Un groupe de réflexion recommande de hausser les droits de scolarité de 25 % au pays pour aider les institutions postsecondaires à traverser la crise.
Le directeur national de l'EPI, Alex Usher, explique que les établissements postsecondaires ont perdu de l'argent dans les marchés, qu'ils ont des problèmes avec leur régime de retraite et que l'aide ne viendra pas des gouvernements, puisqu'ils sont déjà fortement endettés: « Si on ne leur permet pas de récupérer un peu des étudiants, [les établissements postsecondaires] auront de vrais problèmes. De vraies crises de qualité. »
Le groupe de réflexion recommande également aux universités de comprimer leur masse salariale en supprimant les postes de cadres les mieux payés.
La proposition d'augmenter les droits de scolarité est accueillie favorablement à l'Université Western de London, en Ontario, qui a perdu récemment plus de 20 millions de dollars à la Bourse. Mais le vice-recteur à l'administration de l'Université Laurentienne de Sudbury, John Isbister, prévient qu'une éventuelle hausse doit être assortie de conditions pour protéger les étudiants plus démunis: « Il faut absolument une augmentation des bourses », note-t-il.

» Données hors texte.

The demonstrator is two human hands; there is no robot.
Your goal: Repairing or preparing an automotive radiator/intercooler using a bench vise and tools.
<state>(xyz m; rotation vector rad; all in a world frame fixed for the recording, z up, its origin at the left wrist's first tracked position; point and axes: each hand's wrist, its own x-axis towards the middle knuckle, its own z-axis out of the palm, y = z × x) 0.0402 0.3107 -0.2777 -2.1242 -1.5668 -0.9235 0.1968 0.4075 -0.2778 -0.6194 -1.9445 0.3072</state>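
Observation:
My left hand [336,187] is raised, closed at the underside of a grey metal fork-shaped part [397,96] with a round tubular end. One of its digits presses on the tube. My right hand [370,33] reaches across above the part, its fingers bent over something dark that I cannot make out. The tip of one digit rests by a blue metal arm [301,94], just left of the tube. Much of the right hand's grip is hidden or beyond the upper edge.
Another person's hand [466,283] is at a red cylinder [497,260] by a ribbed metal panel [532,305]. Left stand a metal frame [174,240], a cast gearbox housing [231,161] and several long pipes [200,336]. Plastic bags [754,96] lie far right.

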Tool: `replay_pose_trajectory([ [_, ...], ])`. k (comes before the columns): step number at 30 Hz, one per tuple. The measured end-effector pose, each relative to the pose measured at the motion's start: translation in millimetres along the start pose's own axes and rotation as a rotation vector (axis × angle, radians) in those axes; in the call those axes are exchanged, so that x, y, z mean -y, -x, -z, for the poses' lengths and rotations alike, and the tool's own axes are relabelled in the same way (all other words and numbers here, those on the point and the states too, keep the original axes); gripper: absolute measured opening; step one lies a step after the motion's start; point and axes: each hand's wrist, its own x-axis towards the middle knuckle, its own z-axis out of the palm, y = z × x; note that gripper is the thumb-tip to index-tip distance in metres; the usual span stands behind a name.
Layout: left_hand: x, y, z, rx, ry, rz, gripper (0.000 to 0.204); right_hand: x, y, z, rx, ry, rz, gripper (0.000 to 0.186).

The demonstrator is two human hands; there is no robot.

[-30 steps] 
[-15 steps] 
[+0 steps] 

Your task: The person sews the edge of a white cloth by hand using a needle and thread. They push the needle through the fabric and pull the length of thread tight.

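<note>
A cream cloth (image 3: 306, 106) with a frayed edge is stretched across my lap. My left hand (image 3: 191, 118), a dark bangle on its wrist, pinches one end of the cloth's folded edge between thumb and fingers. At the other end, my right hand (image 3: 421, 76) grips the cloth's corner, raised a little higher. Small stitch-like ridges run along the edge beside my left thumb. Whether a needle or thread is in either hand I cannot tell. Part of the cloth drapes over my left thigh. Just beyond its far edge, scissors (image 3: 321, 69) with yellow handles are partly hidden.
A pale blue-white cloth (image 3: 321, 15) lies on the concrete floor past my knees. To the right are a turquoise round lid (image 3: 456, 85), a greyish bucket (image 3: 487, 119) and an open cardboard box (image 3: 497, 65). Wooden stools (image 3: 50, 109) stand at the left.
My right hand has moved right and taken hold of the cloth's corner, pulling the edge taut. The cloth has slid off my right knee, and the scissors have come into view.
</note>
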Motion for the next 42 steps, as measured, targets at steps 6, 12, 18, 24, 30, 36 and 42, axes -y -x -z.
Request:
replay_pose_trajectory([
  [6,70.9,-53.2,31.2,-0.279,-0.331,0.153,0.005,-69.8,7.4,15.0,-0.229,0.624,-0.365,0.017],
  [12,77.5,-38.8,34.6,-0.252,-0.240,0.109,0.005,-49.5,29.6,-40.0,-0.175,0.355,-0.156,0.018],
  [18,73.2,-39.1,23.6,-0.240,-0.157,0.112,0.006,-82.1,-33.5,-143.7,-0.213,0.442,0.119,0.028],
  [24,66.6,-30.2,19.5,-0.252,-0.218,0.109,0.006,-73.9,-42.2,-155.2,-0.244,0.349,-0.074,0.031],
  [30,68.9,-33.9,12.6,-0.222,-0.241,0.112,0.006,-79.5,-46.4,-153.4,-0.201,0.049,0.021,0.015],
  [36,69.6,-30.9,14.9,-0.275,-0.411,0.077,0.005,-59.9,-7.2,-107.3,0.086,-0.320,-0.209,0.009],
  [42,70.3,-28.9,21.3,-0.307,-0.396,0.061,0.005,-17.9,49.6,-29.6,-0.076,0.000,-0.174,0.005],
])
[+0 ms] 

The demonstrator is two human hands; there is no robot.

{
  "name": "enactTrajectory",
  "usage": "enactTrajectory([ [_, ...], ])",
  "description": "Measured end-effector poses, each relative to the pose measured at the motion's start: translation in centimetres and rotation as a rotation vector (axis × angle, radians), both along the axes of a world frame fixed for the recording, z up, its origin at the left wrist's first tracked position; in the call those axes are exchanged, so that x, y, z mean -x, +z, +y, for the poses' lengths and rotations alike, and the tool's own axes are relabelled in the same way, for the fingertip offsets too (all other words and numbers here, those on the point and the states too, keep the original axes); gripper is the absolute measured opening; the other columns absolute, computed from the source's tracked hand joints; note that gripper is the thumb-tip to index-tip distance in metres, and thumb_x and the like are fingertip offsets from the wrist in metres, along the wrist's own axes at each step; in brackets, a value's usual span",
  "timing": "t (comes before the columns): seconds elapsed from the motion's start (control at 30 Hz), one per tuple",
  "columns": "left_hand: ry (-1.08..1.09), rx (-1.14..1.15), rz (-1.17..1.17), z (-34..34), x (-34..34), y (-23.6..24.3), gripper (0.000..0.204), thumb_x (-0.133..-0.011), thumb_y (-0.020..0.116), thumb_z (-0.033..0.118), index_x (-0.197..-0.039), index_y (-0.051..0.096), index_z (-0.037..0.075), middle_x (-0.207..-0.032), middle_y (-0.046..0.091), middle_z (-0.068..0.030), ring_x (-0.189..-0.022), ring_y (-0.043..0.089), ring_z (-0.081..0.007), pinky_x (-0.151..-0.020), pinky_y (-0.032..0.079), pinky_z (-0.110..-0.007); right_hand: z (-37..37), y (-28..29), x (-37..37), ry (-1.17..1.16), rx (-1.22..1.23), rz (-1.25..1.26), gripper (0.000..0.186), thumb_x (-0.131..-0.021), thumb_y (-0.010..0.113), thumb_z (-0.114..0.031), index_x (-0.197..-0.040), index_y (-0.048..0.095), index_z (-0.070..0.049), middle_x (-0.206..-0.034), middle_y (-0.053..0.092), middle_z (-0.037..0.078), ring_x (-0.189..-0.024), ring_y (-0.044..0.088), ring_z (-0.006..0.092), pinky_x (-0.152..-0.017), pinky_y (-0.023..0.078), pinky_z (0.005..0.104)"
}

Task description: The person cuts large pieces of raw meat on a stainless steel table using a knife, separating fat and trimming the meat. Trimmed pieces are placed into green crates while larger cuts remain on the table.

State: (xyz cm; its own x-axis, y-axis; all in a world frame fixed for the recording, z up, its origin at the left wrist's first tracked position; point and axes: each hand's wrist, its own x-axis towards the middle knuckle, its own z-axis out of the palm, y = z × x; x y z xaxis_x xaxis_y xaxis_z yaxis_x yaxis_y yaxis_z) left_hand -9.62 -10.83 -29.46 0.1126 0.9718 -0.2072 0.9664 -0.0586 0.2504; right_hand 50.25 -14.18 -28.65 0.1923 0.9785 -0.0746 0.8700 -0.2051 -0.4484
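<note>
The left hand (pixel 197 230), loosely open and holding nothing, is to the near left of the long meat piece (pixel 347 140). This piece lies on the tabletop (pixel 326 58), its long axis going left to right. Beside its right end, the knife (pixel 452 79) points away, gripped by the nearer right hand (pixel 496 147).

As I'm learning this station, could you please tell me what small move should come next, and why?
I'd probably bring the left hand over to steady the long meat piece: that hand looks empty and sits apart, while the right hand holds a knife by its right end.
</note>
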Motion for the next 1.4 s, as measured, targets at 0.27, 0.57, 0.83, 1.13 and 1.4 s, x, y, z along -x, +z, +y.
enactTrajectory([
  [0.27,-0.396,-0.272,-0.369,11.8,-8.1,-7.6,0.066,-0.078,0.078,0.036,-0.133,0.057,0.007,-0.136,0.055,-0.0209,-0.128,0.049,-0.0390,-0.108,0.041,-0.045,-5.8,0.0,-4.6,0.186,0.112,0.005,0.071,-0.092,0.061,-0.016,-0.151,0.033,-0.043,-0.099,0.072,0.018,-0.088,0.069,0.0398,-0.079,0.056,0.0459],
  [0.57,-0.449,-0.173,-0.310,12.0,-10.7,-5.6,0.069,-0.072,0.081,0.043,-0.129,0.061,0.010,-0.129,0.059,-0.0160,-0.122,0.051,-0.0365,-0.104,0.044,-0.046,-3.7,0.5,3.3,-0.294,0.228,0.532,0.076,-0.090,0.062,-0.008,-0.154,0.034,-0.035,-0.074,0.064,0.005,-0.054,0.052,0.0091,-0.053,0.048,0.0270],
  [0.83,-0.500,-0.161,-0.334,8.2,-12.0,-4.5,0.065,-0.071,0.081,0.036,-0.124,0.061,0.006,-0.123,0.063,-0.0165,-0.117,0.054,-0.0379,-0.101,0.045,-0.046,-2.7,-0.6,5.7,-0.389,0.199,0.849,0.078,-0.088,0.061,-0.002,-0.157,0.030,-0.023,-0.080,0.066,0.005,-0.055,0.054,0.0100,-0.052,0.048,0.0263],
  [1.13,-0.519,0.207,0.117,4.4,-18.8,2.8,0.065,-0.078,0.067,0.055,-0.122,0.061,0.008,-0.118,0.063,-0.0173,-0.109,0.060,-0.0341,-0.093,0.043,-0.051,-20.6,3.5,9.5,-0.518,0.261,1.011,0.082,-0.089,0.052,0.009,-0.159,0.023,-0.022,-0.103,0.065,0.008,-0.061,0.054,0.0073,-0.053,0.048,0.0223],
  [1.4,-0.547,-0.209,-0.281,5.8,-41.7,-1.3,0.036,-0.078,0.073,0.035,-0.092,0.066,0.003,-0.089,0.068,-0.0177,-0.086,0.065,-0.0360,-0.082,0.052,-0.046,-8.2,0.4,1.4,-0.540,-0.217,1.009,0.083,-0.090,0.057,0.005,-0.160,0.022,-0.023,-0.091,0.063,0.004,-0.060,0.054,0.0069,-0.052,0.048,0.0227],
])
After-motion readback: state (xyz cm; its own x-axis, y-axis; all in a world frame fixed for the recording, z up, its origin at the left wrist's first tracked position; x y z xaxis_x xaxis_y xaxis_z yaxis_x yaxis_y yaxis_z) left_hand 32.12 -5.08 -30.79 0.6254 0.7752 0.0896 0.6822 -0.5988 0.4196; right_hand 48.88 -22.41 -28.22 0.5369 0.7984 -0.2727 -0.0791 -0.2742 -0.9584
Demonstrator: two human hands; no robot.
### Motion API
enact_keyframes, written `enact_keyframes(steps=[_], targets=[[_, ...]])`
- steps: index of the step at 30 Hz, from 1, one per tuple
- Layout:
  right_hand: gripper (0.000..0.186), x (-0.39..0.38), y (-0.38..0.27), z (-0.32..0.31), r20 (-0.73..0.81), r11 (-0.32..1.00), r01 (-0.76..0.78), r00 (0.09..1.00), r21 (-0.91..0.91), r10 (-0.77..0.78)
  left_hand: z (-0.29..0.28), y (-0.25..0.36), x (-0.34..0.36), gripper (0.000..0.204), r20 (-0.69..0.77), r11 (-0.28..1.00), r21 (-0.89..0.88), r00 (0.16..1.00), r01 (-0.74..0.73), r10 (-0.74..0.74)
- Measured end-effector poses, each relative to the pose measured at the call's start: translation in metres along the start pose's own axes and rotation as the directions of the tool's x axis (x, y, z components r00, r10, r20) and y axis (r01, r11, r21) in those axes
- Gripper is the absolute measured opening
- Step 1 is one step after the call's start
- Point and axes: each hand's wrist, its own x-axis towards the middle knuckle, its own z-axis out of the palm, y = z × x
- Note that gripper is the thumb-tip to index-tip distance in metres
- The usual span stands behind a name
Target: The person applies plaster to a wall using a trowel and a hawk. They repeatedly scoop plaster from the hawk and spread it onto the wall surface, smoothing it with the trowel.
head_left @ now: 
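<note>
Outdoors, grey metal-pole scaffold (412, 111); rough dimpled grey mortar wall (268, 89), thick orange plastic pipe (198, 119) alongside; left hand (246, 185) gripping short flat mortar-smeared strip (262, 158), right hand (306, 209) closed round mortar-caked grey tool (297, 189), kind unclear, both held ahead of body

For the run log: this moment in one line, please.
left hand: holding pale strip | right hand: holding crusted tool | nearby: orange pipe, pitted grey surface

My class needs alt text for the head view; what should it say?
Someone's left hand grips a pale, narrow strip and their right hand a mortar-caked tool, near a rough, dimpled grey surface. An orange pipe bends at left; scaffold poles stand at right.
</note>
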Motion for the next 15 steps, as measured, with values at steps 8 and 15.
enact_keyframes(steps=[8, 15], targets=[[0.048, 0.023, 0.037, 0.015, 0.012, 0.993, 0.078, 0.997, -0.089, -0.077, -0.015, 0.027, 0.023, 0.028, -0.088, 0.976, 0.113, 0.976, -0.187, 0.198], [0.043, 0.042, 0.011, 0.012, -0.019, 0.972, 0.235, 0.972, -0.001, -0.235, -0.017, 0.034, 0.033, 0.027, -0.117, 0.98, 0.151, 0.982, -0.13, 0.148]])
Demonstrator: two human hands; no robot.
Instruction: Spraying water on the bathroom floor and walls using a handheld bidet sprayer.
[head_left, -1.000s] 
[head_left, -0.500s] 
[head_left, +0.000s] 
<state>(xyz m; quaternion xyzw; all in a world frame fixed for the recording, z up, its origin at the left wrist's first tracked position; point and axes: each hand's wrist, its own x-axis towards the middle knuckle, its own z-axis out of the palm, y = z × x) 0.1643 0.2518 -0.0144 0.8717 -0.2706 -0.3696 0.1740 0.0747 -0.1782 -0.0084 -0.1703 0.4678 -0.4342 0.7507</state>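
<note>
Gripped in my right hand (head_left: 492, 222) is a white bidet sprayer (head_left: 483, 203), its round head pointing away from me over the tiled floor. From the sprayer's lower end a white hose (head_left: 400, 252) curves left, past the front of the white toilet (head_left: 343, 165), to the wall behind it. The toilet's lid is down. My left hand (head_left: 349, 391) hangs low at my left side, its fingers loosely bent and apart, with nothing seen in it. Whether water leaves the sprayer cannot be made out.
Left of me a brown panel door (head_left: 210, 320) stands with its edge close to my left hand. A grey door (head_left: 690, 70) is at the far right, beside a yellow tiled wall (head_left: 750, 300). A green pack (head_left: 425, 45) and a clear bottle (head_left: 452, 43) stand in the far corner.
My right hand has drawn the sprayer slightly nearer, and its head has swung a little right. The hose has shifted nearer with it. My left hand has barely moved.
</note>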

Le rapport de l'EPI fait toutefois bondir la Fédération canadienne des étudiants. Son porte-parole, Joel Duff, juge ridicule la hausse proposée, puisque l'endettement étudiant vient de dépasser le cap historique de 13 milliards de dollars au Canada.
La Fédération doute par ailleurs de la crédibilité de l'EPI, basé aux États-Unis et qui affiche, selon elle, des penchants conservateurs trop éloignés de la réalité.